#### Information shown
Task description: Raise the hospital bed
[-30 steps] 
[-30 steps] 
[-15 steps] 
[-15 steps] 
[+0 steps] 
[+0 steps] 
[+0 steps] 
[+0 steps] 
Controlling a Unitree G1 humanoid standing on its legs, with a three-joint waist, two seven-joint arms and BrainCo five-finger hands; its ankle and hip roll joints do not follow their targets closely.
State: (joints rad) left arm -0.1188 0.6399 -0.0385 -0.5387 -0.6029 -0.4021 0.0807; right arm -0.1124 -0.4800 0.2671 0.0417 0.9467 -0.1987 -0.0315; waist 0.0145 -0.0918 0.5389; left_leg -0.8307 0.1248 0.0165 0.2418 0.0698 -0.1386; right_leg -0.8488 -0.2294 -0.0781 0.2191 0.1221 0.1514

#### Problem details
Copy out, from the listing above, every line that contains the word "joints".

#### Task response
Controlling a Unitree G1 humanoid standing on its legs, with a three-joint waist, two seven-joint arms and BrainCo five-finger hands; its ankle and hip roll joints do not follow their targets closely.
State: (joints rad) left arm -0.1188 0.6399 -0.0385 -0.5387 -0.6029 -0.4021 0.0807; right arm -0.1124 -0.4800 0.2671 0.0417 0.9467 -0.1987 -0.0315; waist 0.0145 -0.0918 0.5389; left_leg -0.8307 0.1248 0.0165 0.2418 0.0698 -0.1386; right_leg -0.8488 -0.2294 -0.0781 0.2191 0.1221 0.1514

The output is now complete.